A clinical retrospective analysis has reported that a pathogenic polymorphism Phe354Leu of STK11 is detected in 7% of 85 AML patients, and patients with Phe354Leu polymorphism diagnosed at younger ages had a worse overall survival [13]. Some basic studies have also reported the role of STK11 in AML. For example, Green et al. [14] reported that STK11/AMPK/TSC tumor suppressor axis can be activated by the biguanide molecule metformin, resulting in a specific inhibition of mammalian target of rapamycin catalytic activity. The inhibition of mammalian target of rapamycin reduces the translation of mRNA molecules encoding oncogenic proteins, resulting in a strong antileukemic activity against primary AML cells. Christian Marinaccio found that loss of STK11 leads to stabilization of HIF1a and promotes the disease progression of the myeloproliferative neoplasms to AML, indicating that STK11 is a tumor suppressor in the myeloproliferative neoplasms [15]. By contrary, Yusuke Tarumoto reported that STK11 and its salt-inducible kinase effectors (SIK3) plays an essential role to maintain MEF2C function which is an essential transcription factor for the proliferation of leukemia cells [16]. Huihan Wang found that LKB1 downregulation can suppress the long-term proliferation of leukemia stem cells (LSCs), induce LSCs into G2/M phase, and enhance the sensitivity of LSCs to chemotherapy [17].

At present, there is no research or case report on the relationship between STK11/THBD and family aggregation of hematological malignancies. We report for the first time that an AML patient with STK11 and THBD mutations has a family aggregation of hematological malignancies, and consider that STK11 and THBD may be related to family genetic changes which ultimately cause the family aggregation of hematological malignancies. More clinical case studies and basic experiments are needed.

This study protocol was reviewed and the need for approval was waived by the Ethics Committee of People’s Liberation Army, the General Hospital of Western Theater Command. Written informed consent was obtained from the patient for publication of the details of their medical case and any accompanying images. The authors certify that they have obtained all appropriate patient consents. The patient knows that his name and initial will not be published, and the author will try to hide the patient’s identity, but anonymity cannot be guaranteed. The authors all agree to publication.

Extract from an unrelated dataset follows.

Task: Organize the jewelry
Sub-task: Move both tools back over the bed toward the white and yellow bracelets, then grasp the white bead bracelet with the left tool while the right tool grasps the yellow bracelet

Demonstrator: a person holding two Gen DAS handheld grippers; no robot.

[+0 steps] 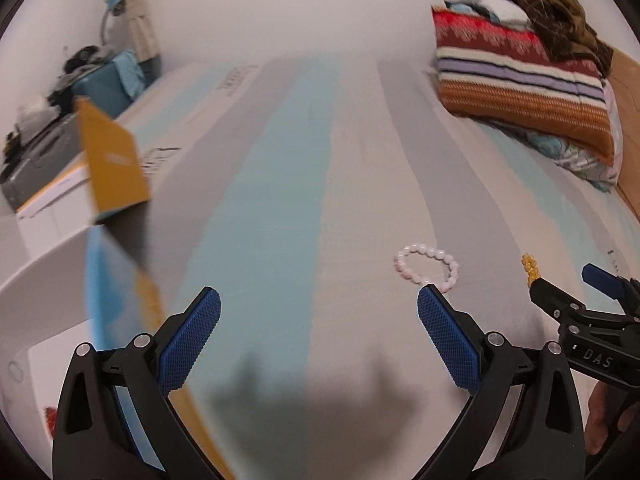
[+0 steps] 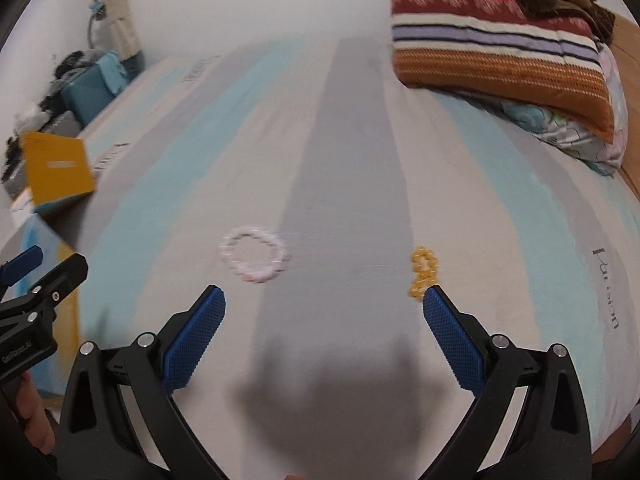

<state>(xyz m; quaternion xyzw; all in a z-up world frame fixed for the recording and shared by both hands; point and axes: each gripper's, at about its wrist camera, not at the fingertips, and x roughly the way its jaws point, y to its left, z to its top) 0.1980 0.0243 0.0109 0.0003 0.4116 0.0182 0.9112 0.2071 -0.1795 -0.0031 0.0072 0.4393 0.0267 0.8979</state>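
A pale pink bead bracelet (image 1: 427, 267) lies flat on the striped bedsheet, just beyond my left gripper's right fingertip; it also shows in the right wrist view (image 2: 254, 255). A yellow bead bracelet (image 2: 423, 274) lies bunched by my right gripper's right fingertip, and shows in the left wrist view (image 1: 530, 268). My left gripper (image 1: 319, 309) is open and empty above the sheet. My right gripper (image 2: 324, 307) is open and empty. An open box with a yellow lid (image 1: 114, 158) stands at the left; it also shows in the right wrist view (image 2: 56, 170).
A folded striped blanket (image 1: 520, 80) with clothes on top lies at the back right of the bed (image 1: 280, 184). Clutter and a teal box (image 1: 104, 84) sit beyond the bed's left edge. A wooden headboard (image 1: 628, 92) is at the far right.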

The authors declare no conflict of interest.

We gratefully acknowledge the financial support provided by the Natural Science Foundation of Sichuan Province (Grant No. 2022NSFSC1330 and 2021YJ0145); The incubation program of General Hospital of Western Theater command (Grant No. 2021-XZYG-C46) and The general program of General Hospital of Western Theater Command (Grant No.  2021-XZYG-B32).

N.Z. performed the clinical data. X.-J.M. performed clinical treatment. Y.-R.S. and F.-Y.F. performed the public dataset analysis. H.Y. and Y.-L.L. supervised the whole study and wrote the paper. The author(s) read and approved the final manuscript.

The data supporting the conclusions of this article are provided in this article. In addition, all data from this study can be obtained from the corresponding author upon reasonable request.